Iviva Olenick is a Brooklyn-born and based artist working with textiles as text and performance. Her work has been commissioned by Old Stone House and Wyckoff House Museum, Brooklyn; Philadelphia Museum of Art’s Pereleman gift shop, and Brooklyn Academy of Music. She has exhibited at the Museum of Design Atlanta; Sugar Hill Children’s Museum of Art & Storytelling, NYC; Salisbury University, Maryland; and has taught and exhibited at the Center for Book Arts, NYC; Hunterdon Museum, Clinton, NJ; Bucknell University, Lewisburg, PA; among other venues.

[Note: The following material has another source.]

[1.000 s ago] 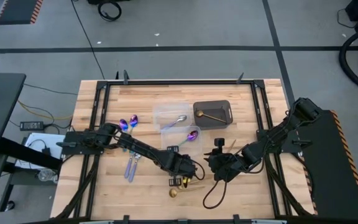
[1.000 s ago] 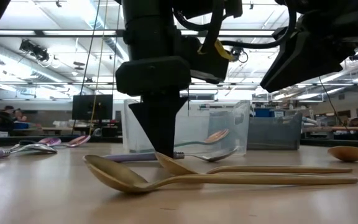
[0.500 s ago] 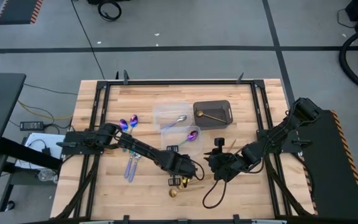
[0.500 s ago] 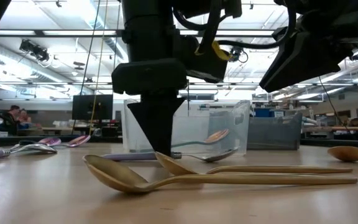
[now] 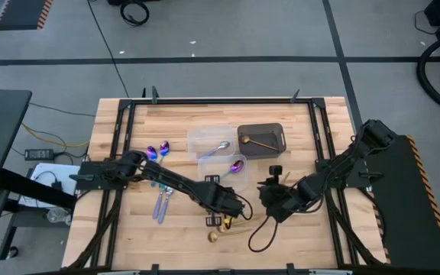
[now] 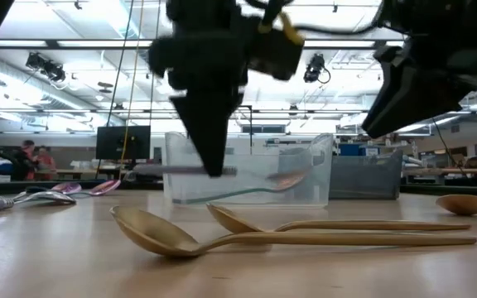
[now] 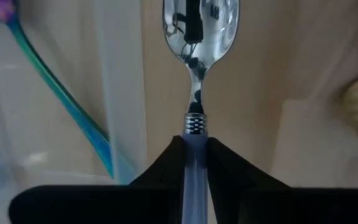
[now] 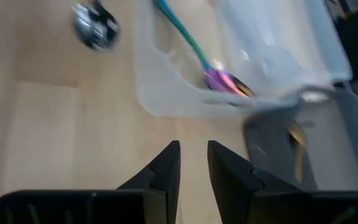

Iviva’s poem-flag, Incantation, made during the 2016 Presidential election calling for peace during turbulent political times, was published in The Nation, October 2017, and is available as a woven throw through The Nation. Iviva performed this poem in Readings on Peace at the Queens Museum in 2018. Iviva’s work has also been published in several anthologies of contemporary craft, and reviewed in Hyperallergic and The New York Times.
Iviva has a BA in French Language and Literature/Psychology from Binghamton University and an AAS in Textile/Surface Design from FIT. She is a faculty member of SVA’s MFA Art Practice program, and a museum educator.